Sheikh Hassan will sich weiter für den Offshore Rennsport engagieren

Die Super Boat International Key West Offshore World Championships Anfang November in Key West, Florida, erwiesen sich für das Qatar Team zu einer Angelegenheiten mit Höhen und Tiefen. Auf der Guthabenseite steht, das das Team in der hart umkämpften Superboat Klasse mit der "Spirit of Qatar 20", einem 42ft MTI Kat, den Schwarzmalern trotzte und auf einen tollen dritten Platz hinter die "WHM Motorsports" und die "Stihl" kam. Dagegen standen drei Ausfälle in drei Rennen mit dem Turbinenkat des Teams, der "Al Adaa´am 96", einem 50ft Katamaran von Mystic. Nach den Ausfällen mit technischen Problemen in den ersten beiden Rennen, ging beim dritten Rennen eine Turbine des Kats in Flammen auf. Nachdem sich der einzige Gegner des Teams selber aus dem Rennen war und beim ersten Start nicht antrat, konnte das Team den ersten Platz in der Klasse und damit den WM-Titel einstreichen. Für Sheikh Hassan und seinen Throttleman Steve Curtis allerdings nur eine schwacher Trost, da beide die WM gerne auf dem Wasser ausgetragen hätten.

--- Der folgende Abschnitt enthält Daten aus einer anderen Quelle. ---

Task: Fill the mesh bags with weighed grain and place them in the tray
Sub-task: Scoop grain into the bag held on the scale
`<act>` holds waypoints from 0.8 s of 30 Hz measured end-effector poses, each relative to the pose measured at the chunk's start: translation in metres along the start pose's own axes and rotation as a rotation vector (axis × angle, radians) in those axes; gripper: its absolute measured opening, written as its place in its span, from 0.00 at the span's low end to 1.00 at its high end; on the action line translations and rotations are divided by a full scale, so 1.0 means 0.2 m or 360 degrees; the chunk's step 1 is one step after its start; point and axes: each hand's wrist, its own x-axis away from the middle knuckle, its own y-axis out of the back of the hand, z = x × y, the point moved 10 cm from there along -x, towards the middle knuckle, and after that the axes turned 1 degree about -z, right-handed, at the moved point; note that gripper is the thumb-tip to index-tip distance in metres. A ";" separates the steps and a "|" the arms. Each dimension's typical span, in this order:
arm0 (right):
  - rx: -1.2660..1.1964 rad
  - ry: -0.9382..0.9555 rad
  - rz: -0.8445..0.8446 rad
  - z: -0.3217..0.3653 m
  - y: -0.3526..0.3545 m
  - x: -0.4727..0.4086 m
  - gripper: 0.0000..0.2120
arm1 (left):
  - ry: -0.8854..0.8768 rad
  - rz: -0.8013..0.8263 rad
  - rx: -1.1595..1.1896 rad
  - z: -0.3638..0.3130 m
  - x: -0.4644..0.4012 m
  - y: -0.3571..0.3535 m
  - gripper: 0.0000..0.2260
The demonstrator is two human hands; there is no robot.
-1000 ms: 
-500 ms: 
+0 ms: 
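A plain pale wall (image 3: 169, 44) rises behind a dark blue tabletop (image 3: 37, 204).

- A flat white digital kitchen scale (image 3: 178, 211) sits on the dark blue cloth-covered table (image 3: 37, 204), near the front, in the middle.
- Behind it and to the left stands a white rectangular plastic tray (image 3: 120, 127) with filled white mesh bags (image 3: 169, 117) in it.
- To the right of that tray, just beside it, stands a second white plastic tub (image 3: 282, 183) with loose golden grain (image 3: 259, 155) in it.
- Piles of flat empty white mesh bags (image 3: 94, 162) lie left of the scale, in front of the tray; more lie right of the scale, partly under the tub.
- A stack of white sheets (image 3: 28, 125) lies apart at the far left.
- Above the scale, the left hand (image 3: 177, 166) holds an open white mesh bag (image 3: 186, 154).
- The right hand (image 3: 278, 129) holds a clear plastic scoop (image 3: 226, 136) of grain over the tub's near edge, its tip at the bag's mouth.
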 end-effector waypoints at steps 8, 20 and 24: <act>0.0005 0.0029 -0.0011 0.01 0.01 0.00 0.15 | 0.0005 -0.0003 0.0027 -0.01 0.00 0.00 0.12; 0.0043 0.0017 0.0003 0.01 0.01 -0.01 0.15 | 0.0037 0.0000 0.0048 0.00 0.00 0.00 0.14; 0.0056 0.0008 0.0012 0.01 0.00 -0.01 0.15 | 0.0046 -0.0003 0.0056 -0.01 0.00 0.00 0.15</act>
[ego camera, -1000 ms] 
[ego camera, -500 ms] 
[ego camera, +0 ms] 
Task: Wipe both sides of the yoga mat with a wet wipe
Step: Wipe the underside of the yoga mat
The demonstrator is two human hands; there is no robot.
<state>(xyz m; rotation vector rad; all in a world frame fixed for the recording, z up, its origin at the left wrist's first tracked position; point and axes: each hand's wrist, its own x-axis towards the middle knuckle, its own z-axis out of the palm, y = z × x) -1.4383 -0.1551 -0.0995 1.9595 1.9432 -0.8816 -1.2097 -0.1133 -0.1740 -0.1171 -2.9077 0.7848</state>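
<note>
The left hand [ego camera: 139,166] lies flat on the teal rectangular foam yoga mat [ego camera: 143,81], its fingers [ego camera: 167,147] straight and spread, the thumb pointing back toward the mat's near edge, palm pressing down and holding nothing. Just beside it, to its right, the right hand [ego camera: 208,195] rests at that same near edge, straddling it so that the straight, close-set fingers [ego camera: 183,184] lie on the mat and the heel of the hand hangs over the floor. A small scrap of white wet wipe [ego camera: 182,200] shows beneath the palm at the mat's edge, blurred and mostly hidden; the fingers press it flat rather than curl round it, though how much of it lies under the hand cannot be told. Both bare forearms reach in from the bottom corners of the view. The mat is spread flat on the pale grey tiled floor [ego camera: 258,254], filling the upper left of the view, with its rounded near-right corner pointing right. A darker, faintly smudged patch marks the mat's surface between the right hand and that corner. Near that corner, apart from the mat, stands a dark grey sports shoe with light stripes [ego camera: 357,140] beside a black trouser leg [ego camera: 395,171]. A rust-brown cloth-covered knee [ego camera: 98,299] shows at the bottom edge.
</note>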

Doch trotz des rauen Ausgangs der WM in Key West und der Absage des allerersten Qatar Cups Anfang 2014, bestätigte Sheikh Hassan noch einmal sein Engagement, das Wachstum des Sportes in den USA und außerhalb weiter zu unterstützen. "Ich bin niemals entmutigt oder enttäuscht," so Sheikh Hassan. "Ich werde den Schwung nutzen um weiter nach vorne zu kommen und hoffen, dass wir den Sport bald gesünder sehen. Wir sind 100% ernsthaft und verpflichtet, dem Sport zu seinem Ruf aufleben zu lassen und mehr Interesse bei den Fans zu wecken um sich wieder die Offshore Rennen anzusehen. Zum Abschluß meinte er noch, "Wir werden die Turbine reparieren und gestärkt wiederkommen. Wir haben so viele positive Kommentare von unseren Fans erhalten, wir werden sie nicht enttäuschen."